CASE expression WHEN possibility THEN … ELSE … END CASE;
A single execution of an expression is in comparison with a number of choices, and the primary match decides which set of SQL statements must be executed. If none match, the non-obligatory ELSE block shall be executed. - A searched CASE assertion
This assertion is the SQL Scripting model of the searched case expression.
CASE WHEN predicate THEN …. ELSE … END CASE;
The THEN block is executed for the primary of any predicates that consider to true. If none match, the non-obligatory ELSE block is executed.
For our collation script, a easy IF THEN END IF will suffice. You additionally want to gather the set of columns to use ANALYZE to and a few higher-order perform magic to provide the column record:
Nesting
What you have got written to date works for particular person tables. What if you wish to function on all tables in a schema? SQL Scripting is absolutely composable.

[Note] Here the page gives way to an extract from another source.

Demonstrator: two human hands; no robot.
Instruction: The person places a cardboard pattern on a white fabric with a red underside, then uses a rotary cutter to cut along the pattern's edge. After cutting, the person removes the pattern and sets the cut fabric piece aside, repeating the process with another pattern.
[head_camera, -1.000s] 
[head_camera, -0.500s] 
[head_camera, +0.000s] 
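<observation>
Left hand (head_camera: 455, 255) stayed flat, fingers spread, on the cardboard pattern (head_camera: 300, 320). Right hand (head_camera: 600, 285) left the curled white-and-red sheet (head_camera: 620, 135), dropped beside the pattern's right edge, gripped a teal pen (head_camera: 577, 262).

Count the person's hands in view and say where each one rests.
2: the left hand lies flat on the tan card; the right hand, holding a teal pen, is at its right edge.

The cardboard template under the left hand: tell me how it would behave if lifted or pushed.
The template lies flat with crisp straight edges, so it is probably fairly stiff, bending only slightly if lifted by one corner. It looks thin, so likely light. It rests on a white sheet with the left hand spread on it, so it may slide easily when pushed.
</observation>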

You may nest compound statements, conditional statements, and loops inside different SQL scripting statements.
So what you’ll do right here is twofold:
- Add an outer FOR loop to search out all tables inside a schema utilizing INFORMATION_SCHEMA.TABLES. As a part of this, it’s good to exchange the references to the desk identify variable with references to the outcomes of the FOR loop question.

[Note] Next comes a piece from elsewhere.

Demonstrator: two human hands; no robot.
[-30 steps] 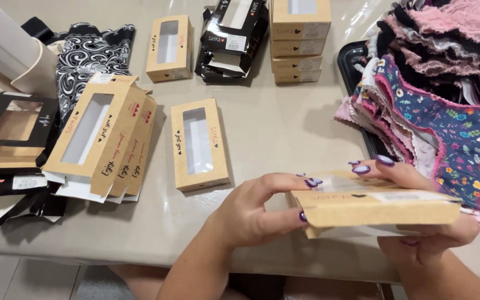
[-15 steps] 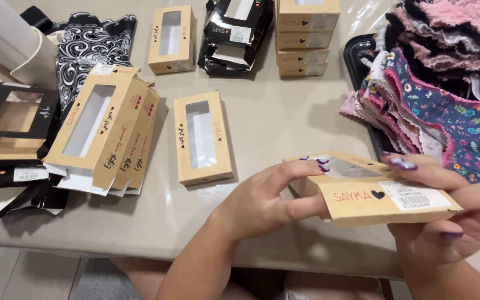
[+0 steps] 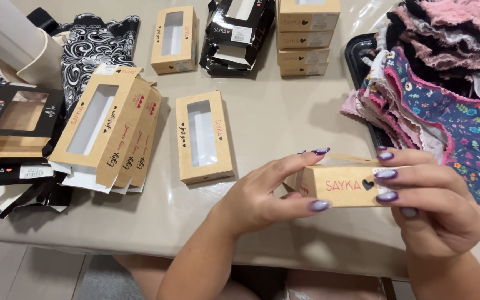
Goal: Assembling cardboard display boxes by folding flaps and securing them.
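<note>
While both hands grip it at lower right of frame, the small tan cardboard box (image 3: 344, 185) sits just above the beige table's (image 3: 284, 116) near edge. Left hand (image 3: 262, 197) pinches its left end btwn thumb & forefinger; right hand (image 3: 437, 203) wraps the right end, fingers curled over the front. Step looks like squaring up/closing the box; top flap seems partly open, hard to tell. Closing would need the flap tucked w/ one hand steadying. Flat window box (image 3: 203, 136) lies center; floral fabric pile (image 3: 445, 105) right.
</note>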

- Add a nested compound to maneuver the column record variable down into the outer FOR loop. You can not declare a variable instantly within the FOR loop physique; it doesn’t add a brand new scope. That is primarily a choice associated to coding type, however you should have a extra critical cause for a brand new scope..
This error is smart. You have got a number of methods to proceed:
- Filter out unsupported desk varieties, akin to views, within the data schema question. The issue is that there are quite a few desk varieties, and new ones are often added.

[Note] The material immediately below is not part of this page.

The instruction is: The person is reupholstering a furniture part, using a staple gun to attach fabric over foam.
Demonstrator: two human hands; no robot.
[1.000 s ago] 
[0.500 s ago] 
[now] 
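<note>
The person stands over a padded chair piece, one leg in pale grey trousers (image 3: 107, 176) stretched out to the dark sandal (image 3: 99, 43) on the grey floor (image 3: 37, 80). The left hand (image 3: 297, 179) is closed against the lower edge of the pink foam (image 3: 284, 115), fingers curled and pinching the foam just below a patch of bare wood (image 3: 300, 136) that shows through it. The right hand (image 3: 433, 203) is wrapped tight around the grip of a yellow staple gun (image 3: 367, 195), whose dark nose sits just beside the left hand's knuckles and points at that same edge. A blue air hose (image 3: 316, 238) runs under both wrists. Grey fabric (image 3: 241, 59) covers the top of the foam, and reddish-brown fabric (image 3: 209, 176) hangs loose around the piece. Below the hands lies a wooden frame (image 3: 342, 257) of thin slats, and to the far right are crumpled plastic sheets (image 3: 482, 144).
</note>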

- Deal with views. That is an ideal thought. Let’s name that your homework project.
- Tolerating the error situation
Exception dealing with
A key functionality of SQL Scripting is the power to intercept and deal with exceptions. Situation handlers are outlined within the declaration part of a compound assertion, they usually apply to any assertion inside that compound, together with nested statements. You may deal with particular error circumstances by identify, particular SQLSTATEs dealing with a number of error circumstances, or all error circumstances. Throughout the physique of the situation handler, you should use the GET DIAGNOSTICS assertion to retrieve details about the exception being dealt with and execute any SQL scripting you deem acceptable, akin to recording the error in a log or operating an alternate logic to the one which failed. You may then SIGNAL a brand new error situation, RESIGNAL the unique situation, or just exit the compound assertion the place the handler is outlined and proceed with the next assertion.
In our script, you need to skip any assertion for which the ALTER TABLE DEFAULT COLLATION assertion didn’t apply and log the item’s identify.
Above, you have got developed an administrative script purely in SQL. You may as well write ELT scripts and switch them into Jobs. SQL Scripting is a very highly effective software it’s best to exploit.
What to do subsequent
Whether or not you might be an current Databricks person or migrating from one other product, SQL Scripting is a functionality it’s best to use. SQL Scripting follows the ANSI commonplace and is absolutely suitable with OSS Apache Spark™. SQL Scripting is described intimately in SQL Scripting | Databricks Documentation.
You may as well use this pocket book to see for your self.